| REQUIRED ACTION |
Beginning with the first line below, retype exactly each line through the one containing "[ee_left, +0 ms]". Leave out all pictures.

== == ==

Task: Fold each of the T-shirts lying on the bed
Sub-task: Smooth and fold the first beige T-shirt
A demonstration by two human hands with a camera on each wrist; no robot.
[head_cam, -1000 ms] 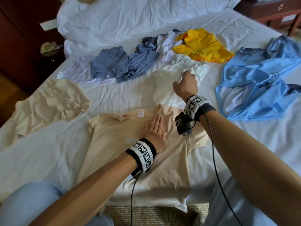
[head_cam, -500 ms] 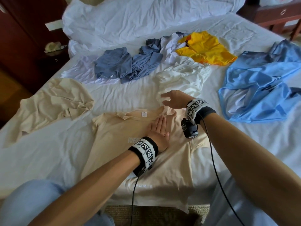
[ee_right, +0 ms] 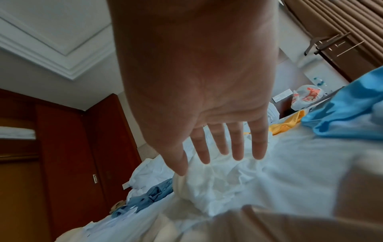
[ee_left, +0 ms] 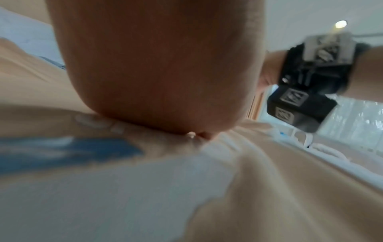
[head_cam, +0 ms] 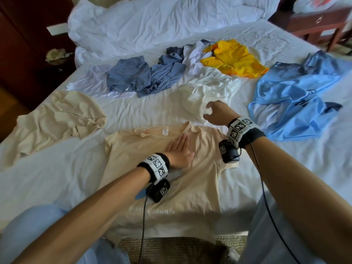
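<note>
A beige T-shirt [head_cam: 167, 187] lies spread flat at the near edge of the bed, collar away from me. My left hand [head_cam: 181, 149] presses flat on its chest, fingers straight; in the left wrist view the left hand [ee_left: 157, 65] fills the frame over the beige T-shirt [ee_left: 290, 188]. My right hand [head_cam: 215, 113] hovers open above the shirt's right shoulder, holding nothing, just in front of a crumpled white T-shirt [head_cam: 207, 92]. The right wrist view shows the right hand [ee_right: 207, 114] with spread fingers [ee_right: 238, 144] over the white T-shirt [ee_right: 223, 180].
More shirts lie around: a crumpled beige one [head_cam: 57, 119] at left, grey-blue ones [head_cam: 144, 75] at the back, a yellow one [head_cam: 234, 58], a light blue one [head_cam: 297, 100] at right. A white duvet [head_cam: 162, 23] is heaped behind. Dark wood furniture [head_cam: 22, 54] stands left.
My right hand has drawn back from the white T-shirt toward me and opened over the beige shirt's shoulder. The left hand stays pressed on the shirt.
</note>
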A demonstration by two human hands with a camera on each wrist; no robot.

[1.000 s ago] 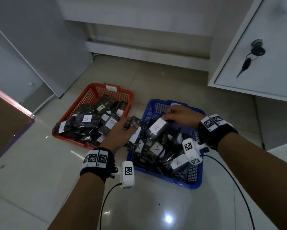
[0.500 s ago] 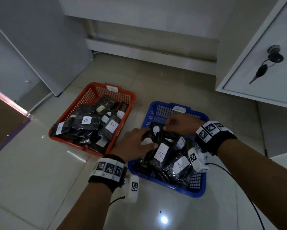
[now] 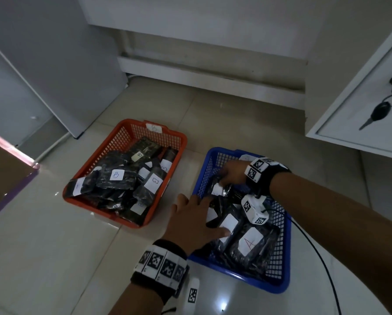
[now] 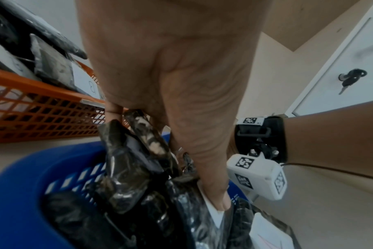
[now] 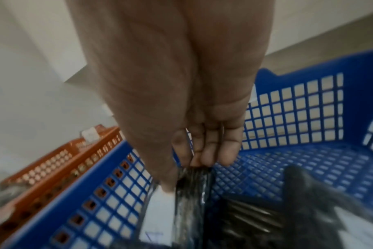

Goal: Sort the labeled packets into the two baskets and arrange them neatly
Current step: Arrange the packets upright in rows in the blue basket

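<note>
grips sit in the blue basket [image 3: 209, 169]: right grip [image 3: 233, 172] pinches the far-end packet [image 3: 219, 189], left grip [image 3: 192, 223] clasps the middle packet [image 3: 232, 220].

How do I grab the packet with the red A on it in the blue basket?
Come straight down from above and pinch the A packet across its two long edges. It lies flat, label up, uppermost at the near end of the blue basket, whose walls probably block a sideways reach.
</note>
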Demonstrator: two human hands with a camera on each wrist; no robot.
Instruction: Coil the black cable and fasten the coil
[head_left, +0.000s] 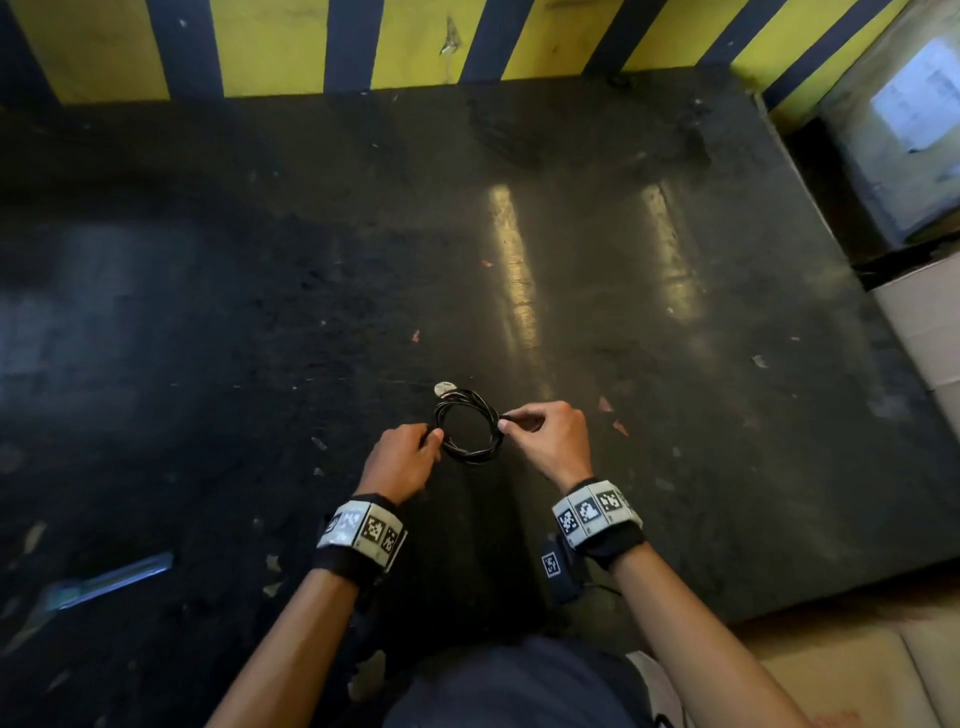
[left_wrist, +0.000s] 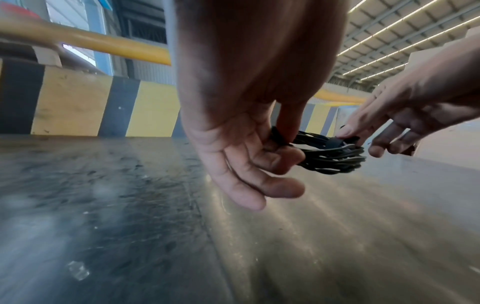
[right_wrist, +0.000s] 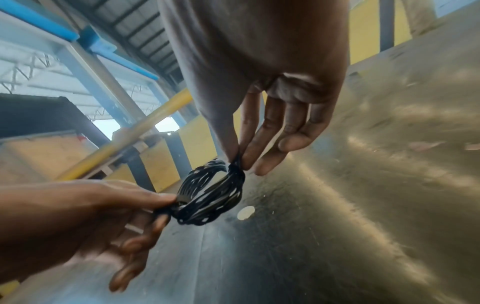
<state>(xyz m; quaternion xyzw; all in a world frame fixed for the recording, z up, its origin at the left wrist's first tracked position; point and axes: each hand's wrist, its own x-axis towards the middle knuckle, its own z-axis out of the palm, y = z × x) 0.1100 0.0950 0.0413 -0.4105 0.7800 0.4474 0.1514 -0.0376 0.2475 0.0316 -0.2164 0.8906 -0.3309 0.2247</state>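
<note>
The black cable (head_left: 467, 425) is wound into a small round coil of several loops, held just above the dark floor between both hands. My left hand (head_left: 410, 451) pinches the coil's left side (left_wrist: 281, 137) between thumb and forefinger. My right hand (head_left: 540, 434) pinches the coil's right side, where a black strap wraps the loops (right_wrist: 235, 164). In the right wrist view the coil (right_wrist: 210, 195) hangs between the two hands, and my other fingers are loose. The strap's end is hidden by my fingertips.
A small pale disc (head_left: 445, 387) lies on the dark floor (head_left: 623, 312) just beyond the coil. A yellow-and-black striped barrier (head_left: 363, 47) runs along the far edge. A bluish flat strip (head_left: 109, 579) lies at the near left. Cardboard (head_left: 857, 670) sits at the near right.
</note>
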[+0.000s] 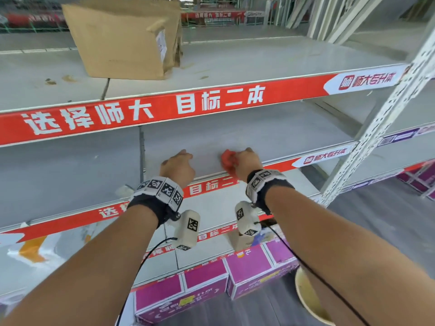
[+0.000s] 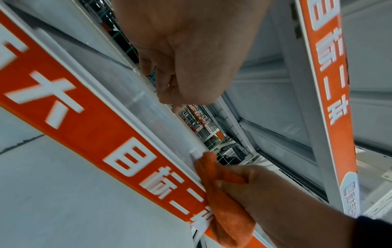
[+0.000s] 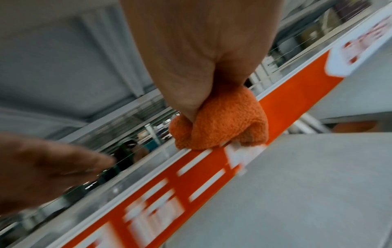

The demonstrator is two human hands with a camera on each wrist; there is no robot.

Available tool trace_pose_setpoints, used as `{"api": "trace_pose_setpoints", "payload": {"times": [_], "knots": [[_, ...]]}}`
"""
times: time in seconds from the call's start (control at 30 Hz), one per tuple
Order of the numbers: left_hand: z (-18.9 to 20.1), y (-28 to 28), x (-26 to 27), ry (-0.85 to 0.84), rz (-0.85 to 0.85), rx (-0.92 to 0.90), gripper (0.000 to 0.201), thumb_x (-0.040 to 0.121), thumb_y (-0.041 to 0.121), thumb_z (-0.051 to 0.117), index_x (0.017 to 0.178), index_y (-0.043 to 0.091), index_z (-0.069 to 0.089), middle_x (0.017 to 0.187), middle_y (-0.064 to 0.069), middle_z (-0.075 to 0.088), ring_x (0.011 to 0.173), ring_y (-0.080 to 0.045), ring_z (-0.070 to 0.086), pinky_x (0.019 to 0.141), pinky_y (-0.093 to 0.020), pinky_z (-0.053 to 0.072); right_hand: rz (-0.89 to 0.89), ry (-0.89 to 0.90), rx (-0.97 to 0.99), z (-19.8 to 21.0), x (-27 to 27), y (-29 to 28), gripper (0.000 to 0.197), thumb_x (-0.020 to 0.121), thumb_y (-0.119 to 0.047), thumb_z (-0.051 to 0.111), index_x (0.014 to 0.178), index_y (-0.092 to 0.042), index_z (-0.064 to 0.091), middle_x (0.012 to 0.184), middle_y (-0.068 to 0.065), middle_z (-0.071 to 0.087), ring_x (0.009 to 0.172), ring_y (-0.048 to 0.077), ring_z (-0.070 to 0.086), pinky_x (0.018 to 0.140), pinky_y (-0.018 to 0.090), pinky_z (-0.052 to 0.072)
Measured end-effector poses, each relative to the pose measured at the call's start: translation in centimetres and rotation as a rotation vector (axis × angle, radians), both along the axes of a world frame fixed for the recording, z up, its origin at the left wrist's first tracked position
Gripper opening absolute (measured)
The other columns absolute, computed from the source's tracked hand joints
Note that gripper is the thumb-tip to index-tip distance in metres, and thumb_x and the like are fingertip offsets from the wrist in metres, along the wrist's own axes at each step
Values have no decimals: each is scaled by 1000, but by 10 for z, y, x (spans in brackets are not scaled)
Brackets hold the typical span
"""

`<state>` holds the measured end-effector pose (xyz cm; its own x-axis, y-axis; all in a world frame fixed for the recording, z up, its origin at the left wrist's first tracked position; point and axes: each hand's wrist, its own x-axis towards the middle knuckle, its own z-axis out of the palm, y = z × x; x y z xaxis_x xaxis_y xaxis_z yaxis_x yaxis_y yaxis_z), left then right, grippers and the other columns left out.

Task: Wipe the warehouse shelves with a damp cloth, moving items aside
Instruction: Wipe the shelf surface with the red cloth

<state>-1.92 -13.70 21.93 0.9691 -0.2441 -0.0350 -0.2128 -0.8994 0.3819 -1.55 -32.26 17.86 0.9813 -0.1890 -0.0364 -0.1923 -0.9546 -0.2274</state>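
My right hand (image 1: 243, 158) grips a bunched orange-red cloth (image 1: 228, 159) and holds it at the front edge of the grey middle shelf (image 1: 247, 135). The right wrist view shows the cloth (image 3: 220, 122) squeezed in my fist (image 3: 201, 58), touching the lip above the red banner (image 3: 191, 176). About a hand's width to its left, my left hand (image 1: 179, 161) rests at the same edge. It holds nothing, and its fingers (image 2: 167, 87) are loosely curled over the shelf lip. The cloth (image 2: 222, 198) also shows low in the left wrist view.
A worn cardboard box (image 1: 127, 36) stands on the upper shelf (image 1: 259, 60), back left. A white perforated upright (image 1: 381, 128) rises at the right. Purple cartons (image 1: 204, 285) sit under the lowest shelf, and a round basin (image 1: 308, 300) is on the floor at lower right.
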Motion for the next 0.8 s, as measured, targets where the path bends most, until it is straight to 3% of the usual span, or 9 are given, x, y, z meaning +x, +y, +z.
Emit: {"api": "trace_pose_setpoints", "payload": {"times": [0.07, 0.17, 0.23, 0.43, 0.53, 0.6, 0.67, 0.77, 0.8], "knots": [[1, -19, 2, 0, -20, 3, 55, 89, 3, 42, 143, 18, 40, 157, 5, 22, 139, -19, 33, 117, -33, 22, -145, 11, -17, 1, -2, -46, 23, 88, -25, 43, 105, -28, 58, 112, 13, 60, 110, 30, 56, 97, 33, 42], [2, -39, 5, 9, -18, 13, 56, 89, 3, 42, 143, 18, 39, 157, 5, 21, 140, -20, 31, 117, -35, 22, -424, 19, 23, 6, -7, -105, 44, 91, -32, 33, 118, -8, 58, 123, 19, 53, 115, 35, 52, 99, 38, 41], [1, -48, 8, 14, -4, 32, 56, 90, 4, 42, 143, 18, 39, 157, 5, 21, 139, -21, 32, 117, -36, 22, -536, 27, 66, 11, -5, -124, 49, 92, -34, 31, 121, -3, 56, 127, 20, 50, 119, 36, 51, 102, 41, 38], [-2, -54, 17, 48, 66, 36, 54, 91, 5, 43, 143, 19, 39, 156, 6, 22, 139, -21, 33, 117, -36, 22, -143, 18, 252, 25, 3, -63, 35, 95, -26, 37, 107, -6, 63, 111, 20, 65, 108, 33, 61, 86, 30, 46], [0, -47, 21, 39, 106, 42, 54, 91, 3, 41, 143, 19, 40, 156, 6, 24, 138, -21, 34, 116, -34, 23, -85, 45, 322, 26, 17, -40, 39, 97, -32, 37, 113, -6, 62, 112, 16, 64, 106, 30, 61, 79, 29, 45], [2, -41, 23, 33, 143, 48, 53, 91, 3, 40, 141, 20, 41, 154, 6, 28, 136, -22, 37, 115, -33, 26, -89, 66, 283, 29, 22, -40, 44, 97, -38, 34, 100, -4, 62, 105, 17, 67, 98, 31, 64, 73, 28, 45], [4, -39, 26, 41, 170, 41, 53, 90, 2, 40, 141, 20, 42, 151, 3, 33, 134, -24, 39, 112, -33, 28, -52, 77, 296, 32, 21, -36, 47, 98, -41, 31, 92, -5, 62, 99, 17, 68, 97, 31, 65, 77, 27, 48], [7, -51, 27, 52, 136, 4, 54, 90, 2, 40, 141, 19, 40, 151, 0, 34, 134, -25, 40, 112, -35, 31, 47, 104, 401, 35, 10, -28, 48, 100, -36, 30, 114, -6, 64, 109, 16, 65, 110, 31, 60, 98, 32, 46], [8, -59, 26, 47, 103, -5, 54, 90, 2, 41, 142, 18, 40, 152, 0, 32, 135, -25, 38, 113, -36, 30, 85, 104, 423, 35, 7, -29, 44, 99, -34, 33, 114, -7, 64, 111, 15, 64, 107, 31, 59, 98, 33, 45]]}}
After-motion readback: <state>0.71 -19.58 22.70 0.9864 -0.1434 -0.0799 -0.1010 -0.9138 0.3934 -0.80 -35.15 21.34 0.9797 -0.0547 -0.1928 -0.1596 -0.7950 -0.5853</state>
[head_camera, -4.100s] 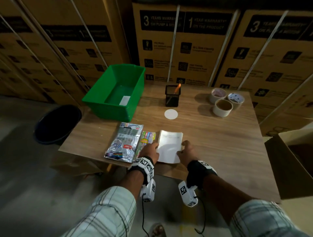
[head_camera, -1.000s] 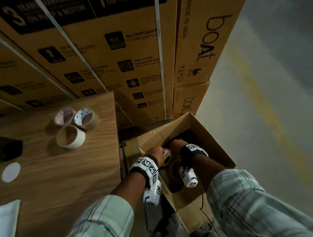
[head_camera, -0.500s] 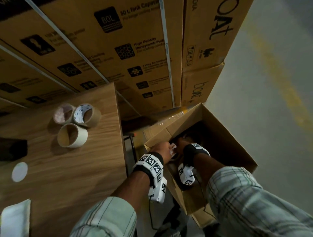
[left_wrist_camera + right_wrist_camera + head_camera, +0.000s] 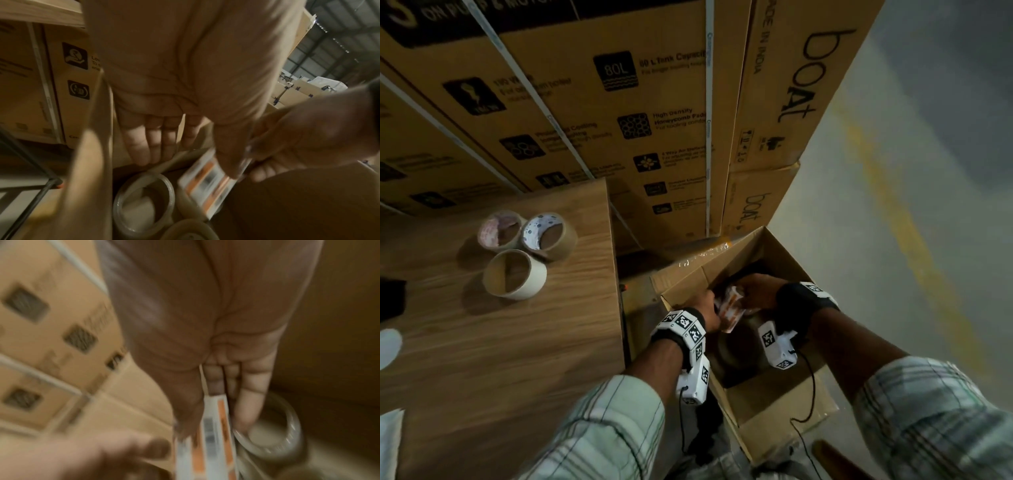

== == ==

| EXPECTED OUTPUT |
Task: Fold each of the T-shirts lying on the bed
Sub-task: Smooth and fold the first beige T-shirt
A demonstration by two human hands with a camera on each wrist; no robot.
[head_cam, -1000 ms] 
[head_cam, -500 ms] 
[ee_right, +0 ms] 
[ee_left, +0 ms] 

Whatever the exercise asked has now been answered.